SUMMARY: vmstat -s returns negative cache stats

From: Cliff Trapp (wpsun4!clifft@uunet.UU.NET)
Date: Fri Apr 09 1993 - 21:32:43 CDT


My original question:

> Dear net:
>
>
> What is wrong with my Sun 690? How can I have a negative .36 cache hits.
> I set MAXUSERS to 48 a few weeks ago. Now cache hits is worse.
>
> 577408 cpu context switches
> 1369506 device interrupts
> 366815 traps
> 1672810 system calls
> 36348888 total name lookups (cache hits -36% per-process)
> toolong 1358615
>
>Cliff Trapp
>WordPerfect Corp.
>wpsun4!clifft@uunet.uu.net

The answer is basically that vmstat -s returns a bogus percentage
when the number of lookups grows too large. The solution is to use
a couple of scripts (provided) to get the accurate percentage of
name lookups. My understanding is that you want to hit the cache
at least 70% of the time. If you're not, you need to increase
MAXUSERS on the NFS servers.

Here is a synopsis of the replies:

If the number of cache hits or the number of lookups gets too big,
the computation of the percentage fails or the numbers wrap around.
The numbers reported by vmstat -s are only valid shortly after reboot.

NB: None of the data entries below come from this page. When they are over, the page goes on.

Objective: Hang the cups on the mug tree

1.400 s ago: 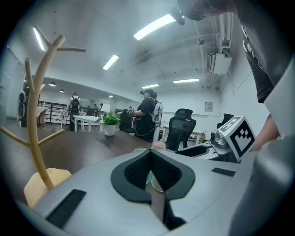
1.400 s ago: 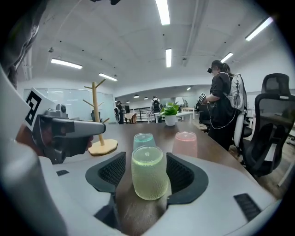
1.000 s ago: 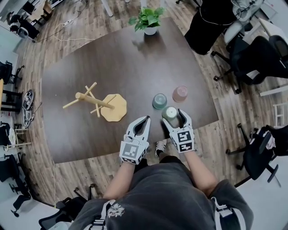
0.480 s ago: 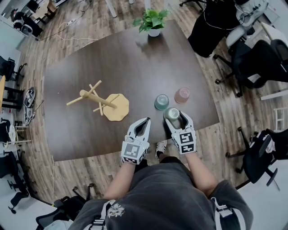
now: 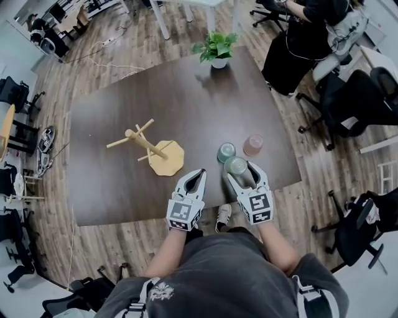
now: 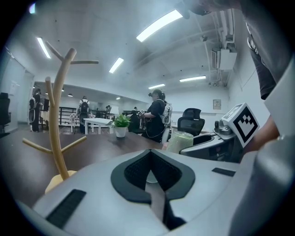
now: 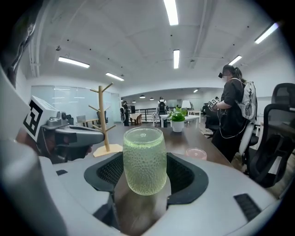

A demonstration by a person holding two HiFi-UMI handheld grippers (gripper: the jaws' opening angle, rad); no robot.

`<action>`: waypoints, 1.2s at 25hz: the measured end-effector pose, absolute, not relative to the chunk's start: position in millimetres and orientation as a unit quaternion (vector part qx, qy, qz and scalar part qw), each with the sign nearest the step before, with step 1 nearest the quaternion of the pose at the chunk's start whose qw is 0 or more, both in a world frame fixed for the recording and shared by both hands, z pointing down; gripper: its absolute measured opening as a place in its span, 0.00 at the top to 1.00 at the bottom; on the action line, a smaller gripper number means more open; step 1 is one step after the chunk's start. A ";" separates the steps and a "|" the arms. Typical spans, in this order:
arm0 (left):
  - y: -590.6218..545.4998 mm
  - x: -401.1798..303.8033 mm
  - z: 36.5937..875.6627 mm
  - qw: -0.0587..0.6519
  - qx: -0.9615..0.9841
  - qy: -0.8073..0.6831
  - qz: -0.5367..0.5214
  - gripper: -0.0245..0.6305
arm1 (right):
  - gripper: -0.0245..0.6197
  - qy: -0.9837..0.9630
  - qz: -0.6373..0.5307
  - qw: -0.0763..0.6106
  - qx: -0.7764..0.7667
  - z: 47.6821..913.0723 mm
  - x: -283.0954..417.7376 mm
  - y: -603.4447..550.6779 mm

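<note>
An upside-down green cup point(image 5: 235, 165) point(image 7: 143, 156) hangs clear of the dark table point(image 5: 118, 186), and my right gripper point(image 5: 242, 169) point(image 7: 146, 174) is shut on its sides; the jaws have just been closing on it. A teal cup point(image 5: 226, 151) and a pink cup point(image 5: 253, 145) point(image 7: 196, 153) stand upside down just beyond it. The wooden mug tree point(image 5: 151, 144) point(image 6: 57, 124) point(image 7: 104, 117) stands to the left with bare branches. My left gripper point(image 5: 198, 176) point(image 6: 148, 160) hovers at the near table edge, shut and holding nothing.
A potted plant point(image 5: 216, 46) stands at the table's far edge. Black office chairs point(image 5: 357, 81) crowd the right side, and a person point(image 5: 311, 25) is at the far right corner. A white table point(image 5: 180, 9) lies beyond.
My right gripper has risen with the green cup, lifting it off the table near the teal cup. The left gripper has stayed where it was.
</note>
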State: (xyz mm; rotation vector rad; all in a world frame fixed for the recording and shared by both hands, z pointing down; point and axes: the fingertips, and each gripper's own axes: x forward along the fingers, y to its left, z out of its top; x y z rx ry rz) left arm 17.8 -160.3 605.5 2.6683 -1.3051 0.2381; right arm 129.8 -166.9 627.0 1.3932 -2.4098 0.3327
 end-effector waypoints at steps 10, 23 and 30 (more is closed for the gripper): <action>-157.2 -9.3 579.6 0.063 0.880 -0.465 0.075 0.96 | 0.48 -0.877 0.111 0.105 0.455 566.7 92.1 -175.6; -157.6 -93.2 570.0 0.067 0.835 -0.540 0.075 0.96 | 0.48 -0.903 0.166 0.056 0.393 561.8 0.9 -222.8; -162.5 -120.8 572.1 0.073 0.814 -0.572 0.077 0.96 | 0.48 -0.904 0.189 0.041 0.381 566.2 -21.6 -240.5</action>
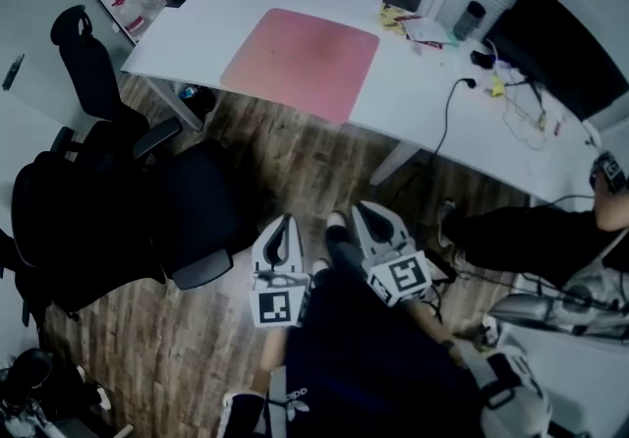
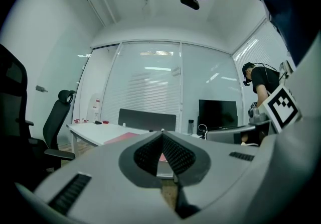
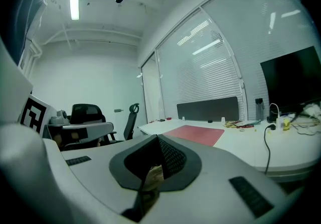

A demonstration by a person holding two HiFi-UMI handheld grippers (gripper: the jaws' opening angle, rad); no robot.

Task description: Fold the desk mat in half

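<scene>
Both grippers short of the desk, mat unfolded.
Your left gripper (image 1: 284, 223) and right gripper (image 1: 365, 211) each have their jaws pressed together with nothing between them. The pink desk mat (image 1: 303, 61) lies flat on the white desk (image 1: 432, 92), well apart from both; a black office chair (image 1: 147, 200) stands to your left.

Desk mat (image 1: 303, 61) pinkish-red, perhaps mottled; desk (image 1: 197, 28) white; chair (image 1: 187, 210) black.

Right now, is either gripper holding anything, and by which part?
Nothing is held: left gripper and right gripper are both shut and empty, well short of the desk mat.
</scene>
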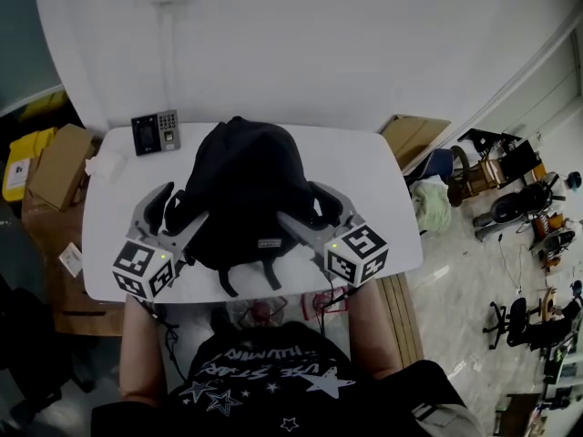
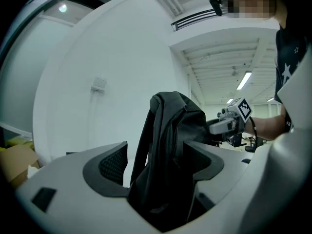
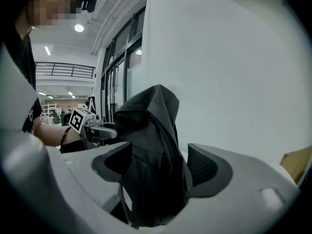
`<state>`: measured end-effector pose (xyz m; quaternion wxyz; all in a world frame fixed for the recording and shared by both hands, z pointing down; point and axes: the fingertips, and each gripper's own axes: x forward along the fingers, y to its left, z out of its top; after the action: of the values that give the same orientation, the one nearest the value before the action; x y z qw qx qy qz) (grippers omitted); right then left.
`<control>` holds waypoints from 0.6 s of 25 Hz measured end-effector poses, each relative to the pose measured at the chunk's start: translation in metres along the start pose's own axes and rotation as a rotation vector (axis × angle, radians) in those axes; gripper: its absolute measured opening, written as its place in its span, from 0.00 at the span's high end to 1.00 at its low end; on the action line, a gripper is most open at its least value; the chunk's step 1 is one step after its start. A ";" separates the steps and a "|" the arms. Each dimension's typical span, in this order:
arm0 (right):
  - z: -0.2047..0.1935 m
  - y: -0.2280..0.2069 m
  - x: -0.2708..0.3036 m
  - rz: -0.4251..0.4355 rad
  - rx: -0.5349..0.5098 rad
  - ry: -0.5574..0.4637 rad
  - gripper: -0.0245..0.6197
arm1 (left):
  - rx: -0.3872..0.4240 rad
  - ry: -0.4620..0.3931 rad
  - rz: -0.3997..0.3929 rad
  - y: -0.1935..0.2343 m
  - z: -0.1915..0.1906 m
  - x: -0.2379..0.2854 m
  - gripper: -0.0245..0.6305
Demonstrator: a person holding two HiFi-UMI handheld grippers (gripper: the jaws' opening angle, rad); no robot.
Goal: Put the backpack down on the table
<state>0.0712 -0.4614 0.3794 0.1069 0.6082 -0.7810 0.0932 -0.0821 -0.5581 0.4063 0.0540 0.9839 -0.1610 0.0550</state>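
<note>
White tabletop (image 1: 387,185) fills our view, a keypad (image 1: 155,132) at its far left corner. Our left gripper (image 1: 187,203) stands wide, loose fabric between its jaws. We see the backpack (image 1: 246,176) resting mid-tabletop. Our right gripper (image 1: 298,200) stands equally wide around its right side.

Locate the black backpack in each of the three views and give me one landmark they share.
Head view: the backpack sits centre on the white table, between the left gripper and the right gripper.
Left gripper view: centre, the backpack rises between that gripper's open jaws.
Right gripper view: centre, the backpack stands between that gripper's open jaws.
Shared landmark: the white wall behind the backpack.
</note>
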 end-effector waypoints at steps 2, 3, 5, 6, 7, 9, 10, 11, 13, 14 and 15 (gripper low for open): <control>0.003 0.000 -0.007 0.015 -0.002 -0.021 0.41 | -0.003 0.011 0.016 -0.003 -0.003 -0.006 0.45; 0.004 0.000 -0.010 0.019 -0.002 -0.033 0.41 | -0.007 0.015 0.022 -0.006 -0.005 -0.009 0.45; 0.004 -0.001 -0.012 0.019 -0.001 -0.054 0.41 | -0.011 0.023 0.032 -0.011 -0.010 -0.014 0.45; 0.004 -0.001 -0.012 0.021 0.000 -0.060 0.41 | -0.011 0.028 0.039 -0.013 -0.012 -0.017 0.45; 0.003 -0.001 -0.012 0.025 0.001 -0.064 0.41 | -0.010 0.032 0.047 -0.016 -0.015 -0.019 0.45; 0.001 0.000 -0.015 0.039 0.001 -0.070 0.42 | -0.013 0.042 0.060 -0.022 -0.018 -0.023 0.45; 0.000 0.000 -0.017 0.047 0.001 -0.073 0.42 | -0.017 0.050 0.066 -0.025 -0.020 -0.025 0.45; -0.001 0.000 -0.021 0.056 0.001 -0.077 0.42 | -0.021 0.059 0.072 -0.028 -0.022 -0.028 0.45; -0.004 -0.001 -0.028 0.077 0.005 -0.081 0.42 | -0.018 0.077 0.093 -0.034 -0.026 -0.031 0.45; -0.007 -0.003 -0.031 0.089 0.008 -0.081 0.42 | -0.014 0.085 0.103 -0.037 -0.027 -0.033 0.45; -0.010 -0.004 -0.034 0.102 0.013 -0.080 0.42 | -0.008 0.092 0.111 -0.042 -0.028 -0.034 0.45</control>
<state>0.0834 -0.4279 0.3791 0.0667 0.5716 -0.8140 0.0789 -0.1029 -0.5049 0.4263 0.0622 0.9697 -0.2130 0.1025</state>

The only machine on my net that gives plausible numbers is up two days.
even normal single-user workstations give garbage statistics in less
that two weeks.

Try this, it gives the raw numbers:

#!/bin/sh
adb -k /vmunix /dev/mem << EOF
=n"Buffer Cach Statistics Since Last Boot"
="--------------------------------------"
nbuf/D"Buffer Cache Size"n
bstats/D"total buffer cache read requests"n
+/D"hits in cache"n
+/D"times and aged buf was allocated"n
+/D"times an lru buf was allocated"n
+/D"times had to sleep for a buf"n
EOF

#!/bin/sh
adb -k /vmunix /dev/mem << EOF
=n"Directory Name Cache Statistics Since Last Boot"
="-----------------------------------------------"
ncsize/D"Directory Name Cache Size"
ncstats/D"cache hits"n
+/D"cache misses"n
+/D"number of enters into cache"n
+/D"number of enters tried when already cached"n
+/D"long names tried to enter"n
+/D"long names tried to look up"n
+/D"times LRU list empty"n
+/D"number of purges of cache"
EOF

I also provide you 2 previous SUMMARIES talking about tuning documents available

depending on your configuration (mem size ?, usage local CPU/NFS?) & OS version
the answer may vary from add memory to add nbuf or add MAXUSERS !.

So I advise you to read the documents available on the net, check with ker*stat
and increase the buffer/ressource which is to small (like with kermod).

#!/bin/sh
adb -w /vmunix << EOF
nbuf?W 0x70
EOF

  The key is that the total name lookups is > ~21000000. There is a bug
(probably where someone multiplies by 100 before their divide) in the code
which calculates the total name lookups. The % is only valid until the
total name lookups grows too large. So, check after a reboot...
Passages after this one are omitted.